══ INFORMATION SUPPLIED

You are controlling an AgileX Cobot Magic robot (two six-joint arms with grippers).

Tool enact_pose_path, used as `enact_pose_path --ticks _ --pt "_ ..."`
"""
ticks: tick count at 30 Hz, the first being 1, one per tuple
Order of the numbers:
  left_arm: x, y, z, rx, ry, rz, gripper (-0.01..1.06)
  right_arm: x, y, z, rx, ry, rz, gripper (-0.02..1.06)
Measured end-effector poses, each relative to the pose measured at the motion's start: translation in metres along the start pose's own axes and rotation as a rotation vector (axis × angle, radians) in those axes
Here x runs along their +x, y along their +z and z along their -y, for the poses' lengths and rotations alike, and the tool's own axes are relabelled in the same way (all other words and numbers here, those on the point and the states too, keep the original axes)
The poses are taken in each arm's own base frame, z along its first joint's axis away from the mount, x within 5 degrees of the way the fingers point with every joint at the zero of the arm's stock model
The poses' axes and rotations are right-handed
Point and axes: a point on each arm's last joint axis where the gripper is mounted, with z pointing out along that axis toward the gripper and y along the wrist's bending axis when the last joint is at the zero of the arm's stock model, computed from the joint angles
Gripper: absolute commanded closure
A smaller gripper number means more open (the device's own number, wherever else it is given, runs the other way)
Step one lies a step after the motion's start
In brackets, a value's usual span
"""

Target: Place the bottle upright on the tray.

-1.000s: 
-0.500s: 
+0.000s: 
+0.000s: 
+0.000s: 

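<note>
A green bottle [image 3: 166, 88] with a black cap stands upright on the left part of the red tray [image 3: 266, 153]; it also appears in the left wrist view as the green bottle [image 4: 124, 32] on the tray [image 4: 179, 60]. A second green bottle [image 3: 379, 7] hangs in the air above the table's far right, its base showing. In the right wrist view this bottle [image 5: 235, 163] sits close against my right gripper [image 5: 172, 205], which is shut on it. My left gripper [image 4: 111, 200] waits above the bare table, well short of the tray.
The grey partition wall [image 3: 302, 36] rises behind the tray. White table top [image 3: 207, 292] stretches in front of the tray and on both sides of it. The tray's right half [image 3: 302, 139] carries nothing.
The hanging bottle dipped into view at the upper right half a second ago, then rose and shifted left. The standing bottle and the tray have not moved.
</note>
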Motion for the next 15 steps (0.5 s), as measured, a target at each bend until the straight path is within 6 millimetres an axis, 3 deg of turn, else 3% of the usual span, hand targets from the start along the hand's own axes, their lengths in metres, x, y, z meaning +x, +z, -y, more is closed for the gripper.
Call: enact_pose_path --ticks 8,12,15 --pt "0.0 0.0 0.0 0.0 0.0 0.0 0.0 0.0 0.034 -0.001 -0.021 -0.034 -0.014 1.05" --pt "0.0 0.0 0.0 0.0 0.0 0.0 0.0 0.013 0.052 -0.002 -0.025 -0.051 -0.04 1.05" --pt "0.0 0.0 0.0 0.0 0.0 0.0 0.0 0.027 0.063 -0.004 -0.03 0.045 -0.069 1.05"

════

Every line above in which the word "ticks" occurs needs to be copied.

__EXERCISE SOLUTION__
Tool enact_pose_path, used as `enact_pose_path --ticks _ --pt "_ ..."`
ticks: tick count at 30 Hz, the first being 1, one per tuple
Call: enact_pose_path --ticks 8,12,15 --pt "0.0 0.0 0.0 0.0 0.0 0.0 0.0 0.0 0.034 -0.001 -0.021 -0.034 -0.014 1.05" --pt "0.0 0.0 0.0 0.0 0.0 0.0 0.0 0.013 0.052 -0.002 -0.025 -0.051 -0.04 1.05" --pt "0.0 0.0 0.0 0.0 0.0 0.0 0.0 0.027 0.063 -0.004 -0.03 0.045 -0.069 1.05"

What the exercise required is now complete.